## TASK TO CARRY OUT
Restate the data word for word. Leave the pictures out.

## INFORMATION SUPPLIED
*** Begin section ***

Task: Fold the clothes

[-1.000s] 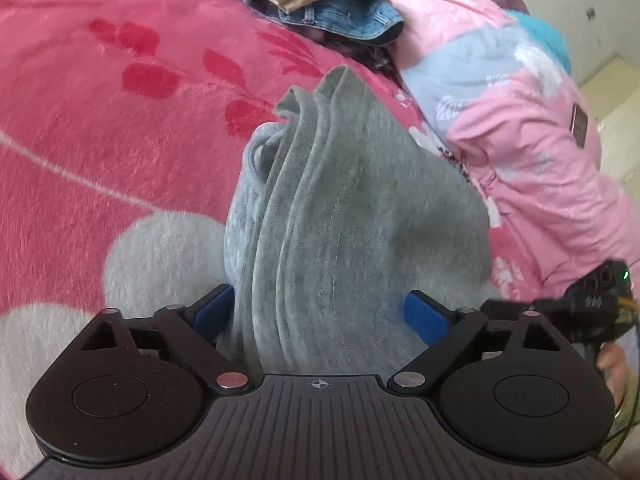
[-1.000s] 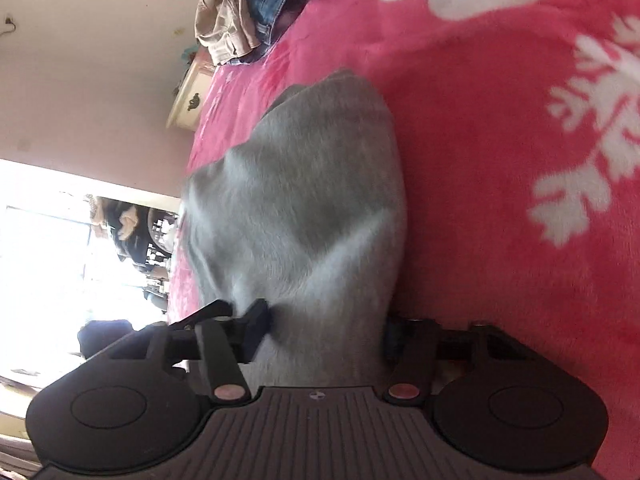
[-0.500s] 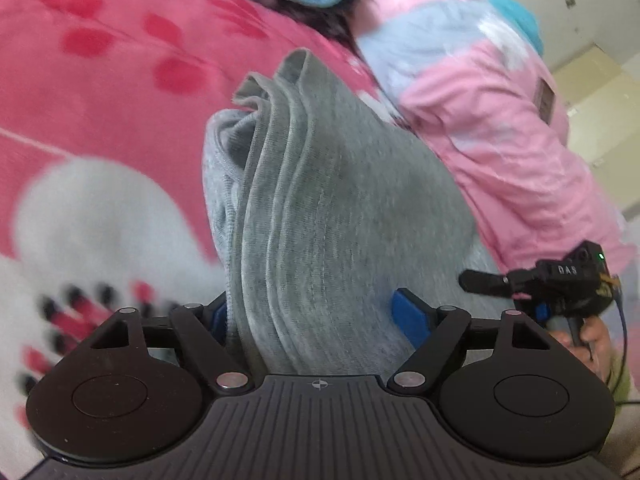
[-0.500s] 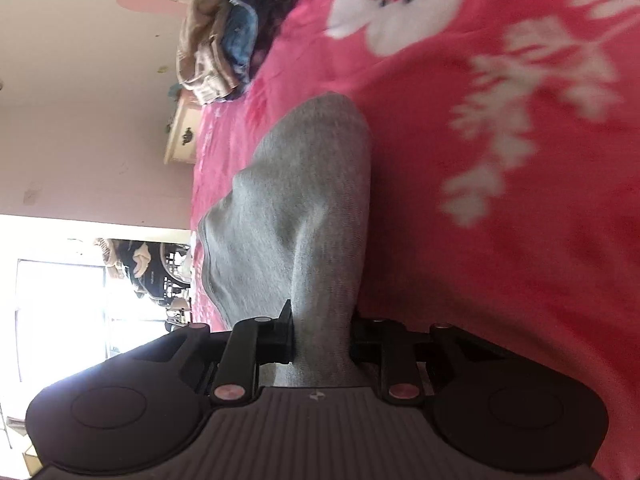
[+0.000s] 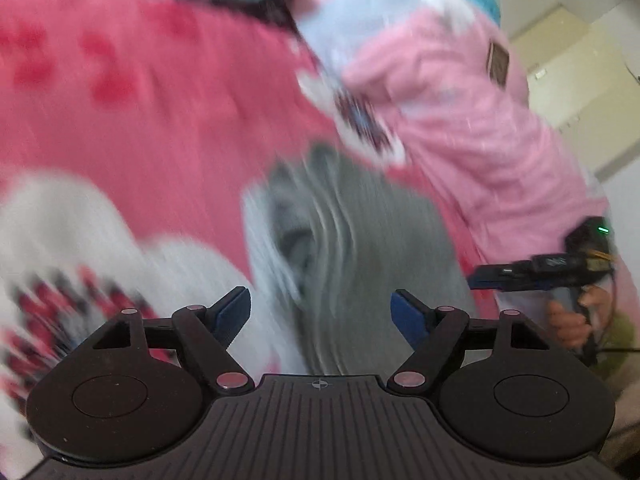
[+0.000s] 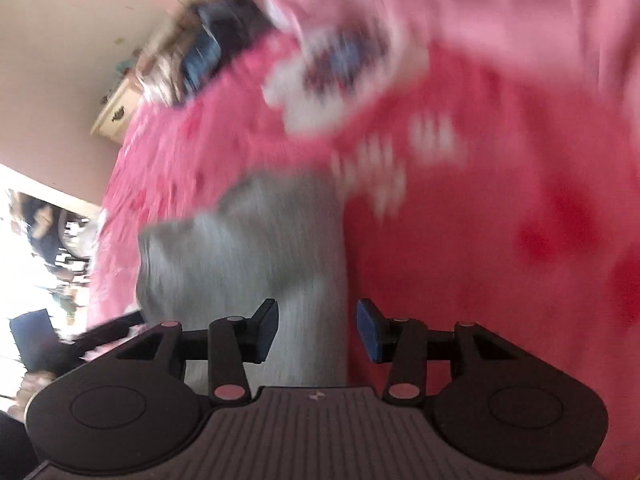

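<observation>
A folded grey garment (image 5: pixel 360 248) lies on the pink flowered blanket (image 5: pixel 140 128), its stacked fold edges facing the left wrist camera. My left gripper (image 5: pixel 322 314) hangs above its near end, open, blue pads wide and not pressing the cloth. In the right wrist view the same garment (image 6: pixel 260 248) runs up between the pads of my right gripper (image 6: pixel 318 326). Those jaws are opening, with a gap showing beside the right pad. The right gripper (image 5: pixel 492 278) also shows at the right edge of the left view, held by a hand (image 5: pixel 568 320). Both views are motion-blurred.
A person in a pink and pale-blue padded jacket (image 5: pixel 460 120) stands at the bed's right side. A pile of jeans and other clothes (image 6: pixel 200 52) sits at the far end of the blanket (image 6: pixel 500 220). A cream bedside cabinet (image 6: pixel 116 116) stands beyond it.
Both grippers have drawn up and back from the grey garment, which now looks smaller and farther off. The right jaws squeezed the cloth half a second ago and have since spread apart.
</observation>
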The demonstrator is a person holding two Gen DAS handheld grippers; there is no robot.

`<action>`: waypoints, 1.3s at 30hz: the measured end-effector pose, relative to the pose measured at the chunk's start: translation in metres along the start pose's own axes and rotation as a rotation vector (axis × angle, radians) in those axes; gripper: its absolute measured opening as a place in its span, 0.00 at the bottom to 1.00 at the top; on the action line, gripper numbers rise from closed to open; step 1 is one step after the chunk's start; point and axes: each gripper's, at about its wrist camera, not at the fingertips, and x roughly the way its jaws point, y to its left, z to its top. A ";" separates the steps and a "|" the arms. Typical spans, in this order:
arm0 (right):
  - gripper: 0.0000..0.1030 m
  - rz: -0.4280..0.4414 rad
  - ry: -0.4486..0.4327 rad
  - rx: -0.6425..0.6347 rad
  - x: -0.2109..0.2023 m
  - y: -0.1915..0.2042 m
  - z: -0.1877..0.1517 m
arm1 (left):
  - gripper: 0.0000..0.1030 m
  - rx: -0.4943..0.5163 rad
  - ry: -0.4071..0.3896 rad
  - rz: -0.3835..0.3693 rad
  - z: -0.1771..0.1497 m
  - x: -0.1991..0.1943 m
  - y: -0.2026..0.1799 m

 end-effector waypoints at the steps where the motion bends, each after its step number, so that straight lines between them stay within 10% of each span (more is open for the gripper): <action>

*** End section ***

## RESPONSE AREA
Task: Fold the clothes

[-1.000s] 
[-1.000s] 
[-0.500s] 
[-0.500s] 
[+0.000s] 
[+0.000s] 

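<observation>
A folded grey garment (image 5: pixel 360 248) lies on the pink flowered blanket (image 5: pixel 140 128), its stacked fold edges facing the left wrist camera. My left gripper (image 5: pixel 322 314) hangs above its near end, open, blue pads wide and not pressing the cloth. In the right wrist view the same garment (image 6: pixel 260 248) runs up between the pads of my right gripper (image 6: pixel 318 326). Those jaws are opening, with a gap showing beside the right pad. The right gripper (image 5: pixel 492 278) also shows at the right edge of the left view, held by a hand (image 5: pixel 568 320). Both views are motion-blurred.
A person in a pink and pale-blue padded jacket (image 5: pixel 460 120) stands at the bed's right side. A pile of jeans and other clothes (image 6: pixel 200 52) sits at the far end of the blanket (image 6: pixel 500 220). A cream bedside cabinet (image 6: pixel 116 116) stands beyond it.
Both grippers have drawn up and back from the grey garment, which now looks smaller and farther off. The right jaws squeezed the cloth half a second ago and have since spread apart.
</observation>
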The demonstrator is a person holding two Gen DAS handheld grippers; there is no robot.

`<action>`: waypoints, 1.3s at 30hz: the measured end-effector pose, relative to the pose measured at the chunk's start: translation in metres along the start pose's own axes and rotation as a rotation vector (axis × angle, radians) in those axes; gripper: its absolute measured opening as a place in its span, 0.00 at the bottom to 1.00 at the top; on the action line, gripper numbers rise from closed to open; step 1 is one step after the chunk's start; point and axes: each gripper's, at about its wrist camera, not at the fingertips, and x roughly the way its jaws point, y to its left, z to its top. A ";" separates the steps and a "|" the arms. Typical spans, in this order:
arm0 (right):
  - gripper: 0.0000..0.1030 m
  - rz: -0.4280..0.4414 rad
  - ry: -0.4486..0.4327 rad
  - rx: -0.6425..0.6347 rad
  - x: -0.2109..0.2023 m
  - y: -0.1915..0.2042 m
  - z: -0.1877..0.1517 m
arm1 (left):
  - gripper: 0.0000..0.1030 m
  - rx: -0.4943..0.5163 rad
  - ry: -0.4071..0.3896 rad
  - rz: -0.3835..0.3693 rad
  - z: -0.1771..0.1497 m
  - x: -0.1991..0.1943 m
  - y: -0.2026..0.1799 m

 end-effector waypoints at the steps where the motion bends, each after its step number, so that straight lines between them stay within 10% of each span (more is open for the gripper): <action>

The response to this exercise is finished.